* [Problem to work on] Using the records below, transcribe word for word the stretch from the line that contains "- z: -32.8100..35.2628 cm" through the line that contains "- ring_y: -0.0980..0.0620", both end lines included, and nothing else.

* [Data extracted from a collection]
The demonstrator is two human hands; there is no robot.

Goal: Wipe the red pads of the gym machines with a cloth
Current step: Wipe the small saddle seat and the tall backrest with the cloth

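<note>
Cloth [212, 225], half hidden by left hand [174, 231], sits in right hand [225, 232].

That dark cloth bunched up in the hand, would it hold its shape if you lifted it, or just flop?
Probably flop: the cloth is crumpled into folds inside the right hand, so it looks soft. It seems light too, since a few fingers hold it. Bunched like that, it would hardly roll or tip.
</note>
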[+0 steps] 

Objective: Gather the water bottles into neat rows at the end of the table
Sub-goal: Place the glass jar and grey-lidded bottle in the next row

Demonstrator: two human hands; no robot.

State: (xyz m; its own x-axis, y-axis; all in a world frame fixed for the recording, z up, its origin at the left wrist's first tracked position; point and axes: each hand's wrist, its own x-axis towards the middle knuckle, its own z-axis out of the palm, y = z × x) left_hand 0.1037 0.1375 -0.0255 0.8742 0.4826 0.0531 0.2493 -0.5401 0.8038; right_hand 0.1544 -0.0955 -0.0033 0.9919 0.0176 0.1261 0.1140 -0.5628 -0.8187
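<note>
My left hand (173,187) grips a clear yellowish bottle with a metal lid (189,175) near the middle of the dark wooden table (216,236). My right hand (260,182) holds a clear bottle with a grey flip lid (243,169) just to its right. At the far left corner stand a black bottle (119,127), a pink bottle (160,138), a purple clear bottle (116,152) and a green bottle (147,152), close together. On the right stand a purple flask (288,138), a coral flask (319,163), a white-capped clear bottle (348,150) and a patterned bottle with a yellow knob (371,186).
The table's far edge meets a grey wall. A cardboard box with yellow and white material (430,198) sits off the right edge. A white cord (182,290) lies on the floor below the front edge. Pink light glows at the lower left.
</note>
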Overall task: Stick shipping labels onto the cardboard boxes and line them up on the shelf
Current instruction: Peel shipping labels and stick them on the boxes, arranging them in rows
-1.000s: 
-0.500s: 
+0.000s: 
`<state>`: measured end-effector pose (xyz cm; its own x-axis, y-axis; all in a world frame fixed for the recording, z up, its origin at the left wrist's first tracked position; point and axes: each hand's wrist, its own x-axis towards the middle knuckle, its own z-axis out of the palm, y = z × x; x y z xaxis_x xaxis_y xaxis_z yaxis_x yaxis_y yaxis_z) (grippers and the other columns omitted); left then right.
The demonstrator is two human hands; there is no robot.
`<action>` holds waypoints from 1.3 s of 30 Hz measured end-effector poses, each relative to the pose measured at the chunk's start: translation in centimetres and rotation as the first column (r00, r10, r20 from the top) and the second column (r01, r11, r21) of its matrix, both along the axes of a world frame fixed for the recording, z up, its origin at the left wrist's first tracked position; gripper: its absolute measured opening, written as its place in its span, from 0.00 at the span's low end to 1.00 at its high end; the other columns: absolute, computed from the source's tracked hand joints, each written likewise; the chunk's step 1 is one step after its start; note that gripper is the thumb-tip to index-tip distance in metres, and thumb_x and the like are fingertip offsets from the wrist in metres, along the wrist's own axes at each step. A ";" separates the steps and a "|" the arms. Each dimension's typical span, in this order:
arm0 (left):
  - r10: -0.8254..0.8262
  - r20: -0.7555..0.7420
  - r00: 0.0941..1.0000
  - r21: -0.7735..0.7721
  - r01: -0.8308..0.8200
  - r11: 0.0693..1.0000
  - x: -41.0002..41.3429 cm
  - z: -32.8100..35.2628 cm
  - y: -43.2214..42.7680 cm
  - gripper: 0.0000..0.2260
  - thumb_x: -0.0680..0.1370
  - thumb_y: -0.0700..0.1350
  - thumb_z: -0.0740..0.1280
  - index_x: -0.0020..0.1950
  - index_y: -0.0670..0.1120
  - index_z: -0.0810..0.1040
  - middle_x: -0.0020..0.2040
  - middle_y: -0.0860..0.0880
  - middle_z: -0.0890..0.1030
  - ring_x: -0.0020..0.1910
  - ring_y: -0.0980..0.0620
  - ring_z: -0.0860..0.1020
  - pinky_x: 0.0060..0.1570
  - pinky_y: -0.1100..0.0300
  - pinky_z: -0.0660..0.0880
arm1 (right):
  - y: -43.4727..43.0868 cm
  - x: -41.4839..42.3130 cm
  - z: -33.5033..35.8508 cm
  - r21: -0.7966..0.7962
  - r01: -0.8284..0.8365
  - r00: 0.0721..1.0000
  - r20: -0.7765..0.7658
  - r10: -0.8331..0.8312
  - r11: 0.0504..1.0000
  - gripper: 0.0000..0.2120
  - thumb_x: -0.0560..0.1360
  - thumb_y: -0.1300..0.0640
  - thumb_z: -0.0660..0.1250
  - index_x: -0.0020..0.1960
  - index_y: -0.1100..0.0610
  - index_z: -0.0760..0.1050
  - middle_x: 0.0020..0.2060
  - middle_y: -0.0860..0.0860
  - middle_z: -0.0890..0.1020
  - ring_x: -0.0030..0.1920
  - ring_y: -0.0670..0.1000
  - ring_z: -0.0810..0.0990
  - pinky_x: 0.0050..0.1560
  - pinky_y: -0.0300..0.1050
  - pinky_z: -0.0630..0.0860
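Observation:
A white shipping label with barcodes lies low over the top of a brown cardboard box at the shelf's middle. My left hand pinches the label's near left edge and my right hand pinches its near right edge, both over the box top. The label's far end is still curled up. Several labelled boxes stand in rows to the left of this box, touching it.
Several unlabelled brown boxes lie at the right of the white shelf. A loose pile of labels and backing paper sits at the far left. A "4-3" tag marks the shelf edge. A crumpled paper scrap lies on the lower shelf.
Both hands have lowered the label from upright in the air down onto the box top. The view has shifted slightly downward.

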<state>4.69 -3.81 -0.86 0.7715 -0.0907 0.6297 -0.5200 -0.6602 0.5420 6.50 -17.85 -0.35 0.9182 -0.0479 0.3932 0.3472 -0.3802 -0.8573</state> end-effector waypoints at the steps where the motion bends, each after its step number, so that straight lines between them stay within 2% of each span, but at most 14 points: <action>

* [Answer to the problem]
  - z: -32.8100..35.2628 cm
  - y: -43.2214..42.7680 cm
  - gripper: 0.0000..0.2260
  - thumb_x: -0.0680..0.1370
  - thumb_y: -0.0700..0.1350
  - thumb_z: -0.0740..0.1280
  - index_x: -0.0020..0.1950
  - index_y: -0.0670..0.1120
  - index_z: -0.0810..0.1040
  - middle_x: -0.0020..0.2040
  - middle_y: -0.0860..0.0880
  - middle_z: -0.0890..0.1030
  - ring_x: -0.0020..0.1910
  - ring_y: -0.0980..0.0620

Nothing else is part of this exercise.